The most important deliverables of the DDD process are the shared understanding of the problem domain and a language to describe it in. If you cannot describe the concepts and processes of the problem you are solving in such a way that everybody - both customers and developers - understand them, then something is missing from your model and you need to find out what it is. Exactly how you document this understanding and this language is less important as long as it works for your project. My personal favorite is to use UML diagrams and a wiki, but there are other alternatives as well.
In the DDD webinar, we are demonstrating what the domain modeling process might look like in practice. We re-enact a scenario where a designer and a domain expert (the customer) discuss a specific business problem while documenting the domain model in UML on an iPad. The key here is to keep the technical stuff on such a level that everybody involved understands the model, including the customer who in many cases does not know much about software development.
We also add some UX design to the process, since we have found that this forces us to look at the problem domain from a different angle and discover things that we would otherwise have missed (which we also try to show in the webinar). The end result is a feedback loop where the domain model, the UX design and the discussion with the domain expert all influence each other, gradually building up the understanding of the problem until we know enough to actually solve it in code.
DDD also includes patterns for designing and implementing the software. You may have heard about concepts such as entities, value objects, aggregates, repositories and services. We are not covering them in this webinar, but I tried to use them when I wrote the example code.

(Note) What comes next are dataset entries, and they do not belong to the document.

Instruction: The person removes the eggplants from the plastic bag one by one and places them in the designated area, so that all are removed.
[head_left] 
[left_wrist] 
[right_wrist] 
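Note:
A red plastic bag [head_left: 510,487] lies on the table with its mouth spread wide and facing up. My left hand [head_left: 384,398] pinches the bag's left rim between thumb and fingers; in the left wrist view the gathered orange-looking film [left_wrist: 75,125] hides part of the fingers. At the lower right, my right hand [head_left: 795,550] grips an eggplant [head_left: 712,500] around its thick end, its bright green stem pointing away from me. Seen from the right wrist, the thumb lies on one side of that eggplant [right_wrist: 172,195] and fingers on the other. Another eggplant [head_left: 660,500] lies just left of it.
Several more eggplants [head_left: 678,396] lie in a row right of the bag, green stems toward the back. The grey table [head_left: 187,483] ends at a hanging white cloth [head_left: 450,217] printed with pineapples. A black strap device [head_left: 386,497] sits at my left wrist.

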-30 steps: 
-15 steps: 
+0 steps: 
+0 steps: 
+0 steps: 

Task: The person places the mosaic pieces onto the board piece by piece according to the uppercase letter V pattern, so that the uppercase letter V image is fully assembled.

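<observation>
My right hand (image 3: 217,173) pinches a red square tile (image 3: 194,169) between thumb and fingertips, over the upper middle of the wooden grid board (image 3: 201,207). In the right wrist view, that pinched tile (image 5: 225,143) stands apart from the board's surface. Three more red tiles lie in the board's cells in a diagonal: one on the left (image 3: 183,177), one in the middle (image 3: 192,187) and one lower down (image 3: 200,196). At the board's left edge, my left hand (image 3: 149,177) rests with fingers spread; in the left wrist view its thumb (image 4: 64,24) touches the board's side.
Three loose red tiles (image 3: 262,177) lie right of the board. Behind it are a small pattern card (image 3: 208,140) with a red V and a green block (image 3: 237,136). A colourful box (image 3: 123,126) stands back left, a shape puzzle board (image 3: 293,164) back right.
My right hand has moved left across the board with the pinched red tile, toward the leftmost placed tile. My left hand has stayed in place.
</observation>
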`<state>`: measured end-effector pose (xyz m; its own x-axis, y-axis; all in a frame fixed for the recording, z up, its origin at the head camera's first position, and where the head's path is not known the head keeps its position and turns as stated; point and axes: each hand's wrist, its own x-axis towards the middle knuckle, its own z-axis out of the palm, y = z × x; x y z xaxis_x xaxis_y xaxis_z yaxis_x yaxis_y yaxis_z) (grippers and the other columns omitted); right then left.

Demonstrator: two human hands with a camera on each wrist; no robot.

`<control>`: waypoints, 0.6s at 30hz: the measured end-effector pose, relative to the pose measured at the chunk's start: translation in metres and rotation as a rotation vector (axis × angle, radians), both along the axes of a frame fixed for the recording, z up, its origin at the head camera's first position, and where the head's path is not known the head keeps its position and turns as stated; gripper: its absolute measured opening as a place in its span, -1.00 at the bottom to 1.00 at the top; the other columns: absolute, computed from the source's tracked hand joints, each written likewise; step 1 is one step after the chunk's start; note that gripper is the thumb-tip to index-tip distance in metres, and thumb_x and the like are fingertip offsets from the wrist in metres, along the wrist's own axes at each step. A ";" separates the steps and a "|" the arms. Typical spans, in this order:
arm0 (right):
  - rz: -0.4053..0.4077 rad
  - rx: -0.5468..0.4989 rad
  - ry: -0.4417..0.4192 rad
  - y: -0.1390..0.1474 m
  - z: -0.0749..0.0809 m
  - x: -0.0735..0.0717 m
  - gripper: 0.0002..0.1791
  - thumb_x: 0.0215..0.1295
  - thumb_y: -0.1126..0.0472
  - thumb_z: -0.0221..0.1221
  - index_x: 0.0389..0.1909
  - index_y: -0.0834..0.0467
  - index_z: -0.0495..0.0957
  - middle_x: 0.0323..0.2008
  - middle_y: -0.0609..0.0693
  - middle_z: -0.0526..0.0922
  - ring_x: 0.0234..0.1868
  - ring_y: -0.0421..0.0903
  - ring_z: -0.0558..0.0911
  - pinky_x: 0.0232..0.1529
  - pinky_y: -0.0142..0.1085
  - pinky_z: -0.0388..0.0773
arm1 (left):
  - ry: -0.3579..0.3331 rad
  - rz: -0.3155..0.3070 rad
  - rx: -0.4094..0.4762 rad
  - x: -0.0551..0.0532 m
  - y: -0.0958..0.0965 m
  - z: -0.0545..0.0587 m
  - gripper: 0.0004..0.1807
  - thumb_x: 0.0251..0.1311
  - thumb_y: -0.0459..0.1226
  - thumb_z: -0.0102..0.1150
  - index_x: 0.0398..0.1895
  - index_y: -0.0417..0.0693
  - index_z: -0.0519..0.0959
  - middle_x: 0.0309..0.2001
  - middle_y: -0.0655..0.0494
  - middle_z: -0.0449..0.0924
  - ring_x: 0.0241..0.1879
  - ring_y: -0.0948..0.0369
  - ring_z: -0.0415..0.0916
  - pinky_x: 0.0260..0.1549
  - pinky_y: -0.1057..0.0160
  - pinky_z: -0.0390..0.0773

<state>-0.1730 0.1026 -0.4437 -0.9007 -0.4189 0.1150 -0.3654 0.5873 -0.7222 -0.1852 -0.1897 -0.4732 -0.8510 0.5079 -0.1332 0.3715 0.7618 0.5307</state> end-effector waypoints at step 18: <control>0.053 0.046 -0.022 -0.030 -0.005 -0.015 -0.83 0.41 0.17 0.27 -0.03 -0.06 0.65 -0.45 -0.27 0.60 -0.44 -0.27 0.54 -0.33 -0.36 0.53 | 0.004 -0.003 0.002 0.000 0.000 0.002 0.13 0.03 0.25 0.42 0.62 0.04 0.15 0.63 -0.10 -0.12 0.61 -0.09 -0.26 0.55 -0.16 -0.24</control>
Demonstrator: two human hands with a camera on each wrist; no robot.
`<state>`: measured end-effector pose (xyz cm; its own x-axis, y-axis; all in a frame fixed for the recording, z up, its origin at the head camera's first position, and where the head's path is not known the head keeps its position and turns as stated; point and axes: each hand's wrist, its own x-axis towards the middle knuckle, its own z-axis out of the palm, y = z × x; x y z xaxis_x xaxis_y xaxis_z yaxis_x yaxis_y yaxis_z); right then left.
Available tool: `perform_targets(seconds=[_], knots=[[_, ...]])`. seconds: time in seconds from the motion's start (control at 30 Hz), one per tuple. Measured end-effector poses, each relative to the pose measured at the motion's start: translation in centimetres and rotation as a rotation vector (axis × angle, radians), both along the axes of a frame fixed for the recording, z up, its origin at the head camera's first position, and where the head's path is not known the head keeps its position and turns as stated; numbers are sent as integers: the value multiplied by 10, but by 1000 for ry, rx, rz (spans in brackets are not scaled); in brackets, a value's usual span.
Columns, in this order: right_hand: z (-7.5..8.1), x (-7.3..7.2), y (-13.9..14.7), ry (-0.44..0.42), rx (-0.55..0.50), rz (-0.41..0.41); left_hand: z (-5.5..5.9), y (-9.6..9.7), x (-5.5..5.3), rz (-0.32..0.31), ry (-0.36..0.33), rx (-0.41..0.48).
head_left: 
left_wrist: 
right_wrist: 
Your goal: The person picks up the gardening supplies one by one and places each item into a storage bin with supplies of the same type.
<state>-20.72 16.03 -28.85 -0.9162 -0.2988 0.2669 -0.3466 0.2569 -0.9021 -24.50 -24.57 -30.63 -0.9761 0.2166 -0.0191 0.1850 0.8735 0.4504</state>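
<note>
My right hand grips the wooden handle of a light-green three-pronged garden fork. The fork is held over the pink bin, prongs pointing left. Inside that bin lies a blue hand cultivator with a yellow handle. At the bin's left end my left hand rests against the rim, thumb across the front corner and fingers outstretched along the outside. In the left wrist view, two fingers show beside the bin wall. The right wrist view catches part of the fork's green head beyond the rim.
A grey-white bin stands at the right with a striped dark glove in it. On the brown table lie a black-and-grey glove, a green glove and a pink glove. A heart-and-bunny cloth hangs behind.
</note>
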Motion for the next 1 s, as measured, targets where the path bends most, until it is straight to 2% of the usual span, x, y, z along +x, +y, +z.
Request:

Finally, you do not need to go all in to be able to gain from DDD. Full DDD requires practice to master it and I still consider myself a beginner in this subject. In spite of this, the principles of DDD have helped us in many projects. For example, there was one deteriorating project where we experienced serious data consistency issues. Data was duplicated or not saved at all and optimistic locking errors occurred seemingly at random. We managed to bring the project back on track by restructuring our code to use entities, value objects, aggregates and repositories. With this I want to encourage you to familiarize yourself with DDD and pick the bits and pieces you feel might be useful to your particular project.
If you want to learn more about DDD, have a look at these resources:
- The book that started it all: Domain Driven Design by Eric Evans. If you really want to start using DDD in your projects, this book should be in your bookshelf.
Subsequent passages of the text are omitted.